Hi, I am currently learning Julia and looking at the ecosystem to understand how to rewrite some existing code. I launch my code on a cluster, and therefore one part I’m curious about is how to use Julia features to simplify my current workflow.
What I’m currently doing (with Matlab code) is pretty laborious:
- modify the code on my laptop, and generate the list of jobs/parameters to launch;
- run a script to rsync the code to a location available to the cluster’s nodes;
- ssh to the frontend (no direct access to the nodes);
- launch from the frontend an interactive session on a node, “compile” the code, run a script to generate a wrapper setting the environment.
- from the frontend, call a launcher script that will submit a job for each desired set of parameters. Given that some jobs can crash for various reasons, the script will check the output files and the running jobs to detect which ones should be (re)launched.
- Wait for the jobs to be scheduled and run.
(6bis. Realize there was a human error somewhere and go back to 1.)

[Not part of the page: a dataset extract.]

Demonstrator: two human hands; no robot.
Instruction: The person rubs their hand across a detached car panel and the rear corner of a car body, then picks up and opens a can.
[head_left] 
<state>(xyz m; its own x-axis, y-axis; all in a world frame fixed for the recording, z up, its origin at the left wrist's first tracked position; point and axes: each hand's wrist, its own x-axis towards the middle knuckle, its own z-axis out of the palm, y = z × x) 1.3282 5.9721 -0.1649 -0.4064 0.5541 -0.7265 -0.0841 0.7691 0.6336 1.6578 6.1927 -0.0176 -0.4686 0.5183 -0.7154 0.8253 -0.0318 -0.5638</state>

- run a script to fetch the results (csv files) on the laptop.
Now, I guess I could have a similar workflow with Julia, but it looks like some Julia features/packages might help to simplify that. How would you do that?
For instance I read about ClusterManager, which I understand as an abstract layer for launching jobs on various clusters (step 6.). Would that make sense / be possible to also use that directly from the laptop, and do everything from there? Are these features only supposed to be useful when each job is distributed over multiple cpus/cores, or does it also makes sense to use them when each job is launched on 1 cpu?